The mug is my preference.
Bill Sampson, Richmond


----------



## seamus7227 (Dec 12, 2011)

Mug!


----------



## jeff (Dec 12, 2011)

Here's a better photo of the desk cup:







That's not our color, but you get the idea. It's a little nicer shape than the first photo I posted.


----------



## tim self (Dec 12, 2011)

Like both but definately the MUG!!!!!  Especially in that color.


----------



## Mike D (Dec 13, 2011)

The Mug!


----------



## turff49 (Dec 13, 2011)

One of each!


----------



## maxwell_smart007 (Dec 13, 2011)

Just a curiousity thing - does anyone know why they put the labels on these sorts of things facing the person if they're right-handed....

Seems like the opposite should be true - I've always wondered that.


----------



## OldGrumpy (Dec 13, 2011)

Mug - I think.  Cup is nice.  If my boat comes in maybe one of both.


----------



## nava1uni (Dec 13, 2011)

Like them both.


----------



## Creedence (Dec 13, 2011)

Both!!


----------



## ren-lathe (Dec 13, 2011)

Mug + cup =mup?

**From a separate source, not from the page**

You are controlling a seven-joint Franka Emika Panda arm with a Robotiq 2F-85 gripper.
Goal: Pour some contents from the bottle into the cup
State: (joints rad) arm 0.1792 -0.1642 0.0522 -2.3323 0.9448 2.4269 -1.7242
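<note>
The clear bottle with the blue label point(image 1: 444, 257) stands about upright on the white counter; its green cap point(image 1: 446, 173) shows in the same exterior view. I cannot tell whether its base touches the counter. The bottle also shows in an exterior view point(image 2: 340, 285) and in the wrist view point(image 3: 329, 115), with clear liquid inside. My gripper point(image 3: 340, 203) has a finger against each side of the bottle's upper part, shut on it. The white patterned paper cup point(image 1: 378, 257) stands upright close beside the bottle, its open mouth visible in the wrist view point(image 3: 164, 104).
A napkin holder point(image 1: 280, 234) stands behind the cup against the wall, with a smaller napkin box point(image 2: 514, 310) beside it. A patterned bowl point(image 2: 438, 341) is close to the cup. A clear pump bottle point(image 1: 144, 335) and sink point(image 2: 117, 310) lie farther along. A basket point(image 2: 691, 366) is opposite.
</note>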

I guess both


----------



## jjudge (Dec 14, 2011)

Oh yes -- a desk cup would be awesome


----------



## Mazzywv (Dec 14, 2011)

The Mug, definitely.


----------



## RMckin5324 (Dec 14, 2011)

I like both of them...................


----------



## jeff (Dec 16, 2011)

*Mugs and desk cups ordered!

So hold tight until Bash time and you can get yours on order. (Probably late Jan)

I ordered some of the mugs in the usual blue so that will be an option as well.*


----------



## IPD_Mr (Dec 16, 2011)

Are you going to run a special to get one of each??????

Something like $200 gets you all three?


----------



## jeff (Dec 17, 2011)

IPD_Mr said:


> Are you going to run a special to get one of each??????
> 
> Something like $200 gets you all three?



At $50 each, $200 for three isn't very special :devil:

We've never had three items, so I'll have to think about various combination deals.


----------



## IPD_Mr (Dec 17, 2011)

jeff said:


> We've never had three items, so I'll have to think about various combination deals.


 
That was the point, you have never been able to get a group like this and it would be a way to drive revenue to assist in operating costs.


----------



## rkimery (Dec 20, 2011)

I wanna a *desk cup*, but I do like both!


----------



## Miles42 (Dec 20, 2011)

Mug man myself


----------



## Dustaway (Dec 20, 2011)

Mug


----------



## Mather323 (Jan 3, 2012)

Mug please!


----------



## tjseagrove (Jan 5, 2012)

maxwell_smart007 said:


> Just a curiousity thing - does anyone know why they put the labels on these sorts of things facing the person if they're right-handed....
> 
> Seems like the opposite should be true - I've always wondered that.



It is a left-handed conspiracy..get over it!!  HAHAHAHA  :biggrin::biggrin::biggrin::biggrin::biggrin::biggrin::biggrin::biggrin:


----------



## redbulldog (Jan 5, 2012)

mug for me


----------



## Finatic (Jan 5, 2012)

Mug for me.


----------



## Turned Around (Jan 5, 2012)

I'll take a mug


----------



## PTsideshow (Jan 12, 2012)

mug for me 
:clown:


----------



## eldee (Jan 12, 2012)

Mug!


----------



## tumbleweed676 (Jan 12, 2012)

Mug


----------



## RichB (Jan 12, 2012)

I like the Cup, I have enough big mugs.  I can never seem to get them empty before the coffee get's cold.


----------



## Sawdust46 (Jan 12, 2012)

Mugged!


----------



## Leather Man (Jan 14, 2012)

I will take a mug please.
Thanks
Ben


----------



## jeff (Jan 24, 2012)

Mug ordering should be open in a couple days.

Watch the front page for all the details.


----------



## Tanner (Jan 24, 2012)

I would totally donate twice to get one of each.


----------